Anatolian Landscapes is the product of a long train ride from Istanbul to Adana, passing through Anatolia, going through the plains, mountains, villages, towns, and experiencing the rapid change of the scenery. I photographed from the moving train window with no second chance to shoot again. Consequently, each photo is close to being unique.
Passing Through Anatolia: Take A Train To See
One can see more when not driving, even better, when riding on a train. Looking out, all the scenery and all the people you see remain anonymous. I like that. It is a last-ditch effort to separate a photograph from reality. Inextricably tied to the real world, photography and reality seem to be forever chained together.
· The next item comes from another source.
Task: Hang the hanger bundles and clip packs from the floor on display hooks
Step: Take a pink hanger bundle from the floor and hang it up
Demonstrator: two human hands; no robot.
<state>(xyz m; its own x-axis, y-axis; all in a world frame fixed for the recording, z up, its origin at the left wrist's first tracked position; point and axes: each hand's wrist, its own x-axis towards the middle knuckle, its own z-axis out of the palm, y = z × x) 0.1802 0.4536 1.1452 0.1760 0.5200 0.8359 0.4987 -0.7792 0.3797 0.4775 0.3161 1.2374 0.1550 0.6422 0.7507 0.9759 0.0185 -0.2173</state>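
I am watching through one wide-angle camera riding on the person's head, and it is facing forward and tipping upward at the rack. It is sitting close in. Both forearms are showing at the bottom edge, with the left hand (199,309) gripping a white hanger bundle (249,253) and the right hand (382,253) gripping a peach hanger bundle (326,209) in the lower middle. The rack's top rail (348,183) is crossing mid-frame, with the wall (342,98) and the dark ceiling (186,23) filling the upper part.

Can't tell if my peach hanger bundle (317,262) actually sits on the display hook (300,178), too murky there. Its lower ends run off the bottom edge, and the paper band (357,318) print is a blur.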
By keeping these locations and a few people anonymous, I want to emphasize the photographs rather than “who, what, where” issues. Even the young woman who nonchalantly shakes a blanket from a second-floor balcony with no railing will remain anonymous. The large “Welcome To The Town of Fethibey” banner above a local bus clearly identifies the location. Although I could have removed it from the sequence, I chose to emphasize this bond momentarily only to let it slip through the fingers once more.
I chose a format that mimics the vista, wide and expansive. Consider the few square-format photographs as punctuation marks, and take your pick!
This is Anatolia; high, low, cool, warm, rough, smooth!